What you should do — Among the entries below, one stretch runs from the line that contains "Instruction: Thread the" through the line that contains "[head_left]". Repeat that stretch exactly, ends included, and only that.

++++ Listed records ++++

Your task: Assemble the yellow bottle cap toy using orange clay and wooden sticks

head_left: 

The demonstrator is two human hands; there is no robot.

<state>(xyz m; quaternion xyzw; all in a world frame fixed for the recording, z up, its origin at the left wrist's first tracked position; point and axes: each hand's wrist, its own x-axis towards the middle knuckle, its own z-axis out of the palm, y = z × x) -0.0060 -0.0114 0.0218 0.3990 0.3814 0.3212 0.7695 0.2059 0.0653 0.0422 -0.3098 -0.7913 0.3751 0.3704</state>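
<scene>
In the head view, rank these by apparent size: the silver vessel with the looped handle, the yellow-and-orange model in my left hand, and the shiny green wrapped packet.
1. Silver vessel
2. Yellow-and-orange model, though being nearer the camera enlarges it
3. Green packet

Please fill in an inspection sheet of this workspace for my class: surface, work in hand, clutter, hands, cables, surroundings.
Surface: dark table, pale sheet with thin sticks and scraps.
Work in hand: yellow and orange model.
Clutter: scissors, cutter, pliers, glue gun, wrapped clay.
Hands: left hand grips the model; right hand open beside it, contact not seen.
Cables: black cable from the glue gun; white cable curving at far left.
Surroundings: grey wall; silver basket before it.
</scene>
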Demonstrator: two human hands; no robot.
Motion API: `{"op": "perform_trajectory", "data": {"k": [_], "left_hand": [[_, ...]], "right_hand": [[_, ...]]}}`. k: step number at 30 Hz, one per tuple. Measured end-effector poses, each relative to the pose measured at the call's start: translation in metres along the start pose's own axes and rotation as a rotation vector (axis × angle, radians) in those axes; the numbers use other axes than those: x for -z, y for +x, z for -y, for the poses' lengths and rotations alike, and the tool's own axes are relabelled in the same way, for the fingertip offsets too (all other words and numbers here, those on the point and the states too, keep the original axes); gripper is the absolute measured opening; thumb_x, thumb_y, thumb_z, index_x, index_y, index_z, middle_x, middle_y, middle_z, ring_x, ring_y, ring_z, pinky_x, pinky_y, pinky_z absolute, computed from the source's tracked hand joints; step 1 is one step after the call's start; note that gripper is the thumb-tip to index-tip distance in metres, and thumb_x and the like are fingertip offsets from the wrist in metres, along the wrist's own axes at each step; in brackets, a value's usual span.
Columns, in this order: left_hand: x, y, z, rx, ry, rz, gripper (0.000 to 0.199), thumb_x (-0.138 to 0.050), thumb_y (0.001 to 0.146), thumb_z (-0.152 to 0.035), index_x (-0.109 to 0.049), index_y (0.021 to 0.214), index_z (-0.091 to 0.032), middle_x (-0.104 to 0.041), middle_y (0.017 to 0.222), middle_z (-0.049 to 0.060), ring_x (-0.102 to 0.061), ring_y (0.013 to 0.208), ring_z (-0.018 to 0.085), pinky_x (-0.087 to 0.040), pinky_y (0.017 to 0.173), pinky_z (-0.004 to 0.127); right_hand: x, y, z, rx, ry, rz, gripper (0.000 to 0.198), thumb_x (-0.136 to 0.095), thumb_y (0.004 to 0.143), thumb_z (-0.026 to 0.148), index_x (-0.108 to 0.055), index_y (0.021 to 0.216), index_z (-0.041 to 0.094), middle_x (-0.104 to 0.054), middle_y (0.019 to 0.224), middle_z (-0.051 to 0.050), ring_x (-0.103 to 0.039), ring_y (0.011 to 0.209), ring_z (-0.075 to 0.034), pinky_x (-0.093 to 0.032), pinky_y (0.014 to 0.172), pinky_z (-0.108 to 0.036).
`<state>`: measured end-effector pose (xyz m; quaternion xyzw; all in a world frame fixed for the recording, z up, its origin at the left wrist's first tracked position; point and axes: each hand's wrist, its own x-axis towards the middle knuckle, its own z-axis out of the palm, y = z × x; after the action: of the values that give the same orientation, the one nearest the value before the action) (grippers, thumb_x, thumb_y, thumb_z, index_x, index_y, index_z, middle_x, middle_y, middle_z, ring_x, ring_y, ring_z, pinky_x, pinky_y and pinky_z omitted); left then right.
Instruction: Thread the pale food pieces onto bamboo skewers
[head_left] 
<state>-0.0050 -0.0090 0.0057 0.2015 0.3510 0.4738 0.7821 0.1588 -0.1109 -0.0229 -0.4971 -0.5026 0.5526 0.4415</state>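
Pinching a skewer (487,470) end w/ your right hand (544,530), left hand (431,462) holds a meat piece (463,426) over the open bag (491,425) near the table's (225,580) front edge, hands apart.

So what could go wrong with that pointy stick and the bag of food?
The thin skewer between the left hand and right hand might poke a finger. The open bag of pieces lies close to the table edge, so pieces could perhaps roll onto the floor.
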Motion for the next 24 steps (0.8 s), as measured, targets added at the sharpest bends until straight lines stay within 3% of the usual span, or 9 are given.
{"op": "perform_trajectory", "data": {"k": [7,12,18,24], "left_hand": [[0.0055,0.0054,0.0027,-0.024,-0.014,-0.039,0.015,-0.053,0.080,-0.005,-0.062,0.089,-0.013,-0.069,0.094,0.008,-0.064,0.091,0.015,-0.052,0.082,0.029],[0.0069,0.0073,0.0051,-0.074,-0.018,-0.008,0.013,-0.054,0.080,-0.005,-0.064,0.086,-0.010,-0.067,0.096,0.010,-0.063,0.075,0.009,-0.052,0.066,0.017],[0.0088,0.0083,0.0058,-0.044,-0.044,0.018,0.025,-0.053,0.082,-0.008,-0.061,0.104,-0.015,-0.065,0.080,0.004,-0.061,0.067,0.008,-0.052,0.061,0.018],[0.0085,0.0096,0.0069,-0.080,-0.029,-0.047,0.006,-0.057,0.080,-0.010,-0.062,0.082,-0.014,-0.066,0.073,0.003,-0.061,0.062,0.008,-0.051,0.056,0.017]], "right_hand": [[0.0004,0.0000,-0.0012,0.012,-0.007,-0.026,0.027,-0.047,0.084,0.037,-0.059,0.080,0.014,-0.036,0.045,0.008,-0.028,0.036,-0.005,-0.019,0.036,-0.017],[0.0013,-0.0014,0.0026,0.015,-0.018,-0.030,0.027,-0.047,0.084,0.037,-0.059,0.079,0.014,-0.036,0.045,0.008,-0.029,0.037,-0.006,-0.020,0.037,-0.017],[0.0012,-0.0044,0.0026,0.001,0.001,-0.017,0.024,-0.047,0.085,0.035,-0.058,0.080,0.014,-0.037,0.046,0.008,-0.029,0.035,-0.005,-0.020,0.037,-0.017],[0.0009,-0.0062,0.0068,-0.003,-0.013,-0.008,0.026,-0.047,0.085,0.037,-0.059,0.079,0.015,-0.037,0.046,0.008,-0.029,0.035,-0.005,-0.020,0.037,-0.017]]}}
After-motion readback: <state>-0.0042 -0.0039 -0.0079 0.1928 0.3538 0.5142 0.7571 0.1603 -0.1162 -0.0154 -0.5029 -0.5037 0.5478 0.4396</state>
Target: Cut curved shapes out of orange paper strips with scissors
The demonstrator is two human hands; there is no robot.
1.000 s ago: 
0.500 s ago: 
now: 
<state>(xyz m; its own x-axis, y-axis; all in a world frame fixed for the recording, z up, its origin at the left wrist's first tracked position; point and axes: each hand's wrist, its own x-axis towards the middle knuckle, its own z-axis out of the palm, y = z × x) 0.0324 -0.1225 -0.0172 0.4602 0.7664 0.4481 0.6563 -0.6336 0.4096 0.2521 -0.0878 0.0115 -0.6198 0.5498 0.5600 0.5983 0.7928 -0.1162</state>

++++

Task result —
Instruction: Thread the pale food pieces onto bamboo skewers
[head_left] 

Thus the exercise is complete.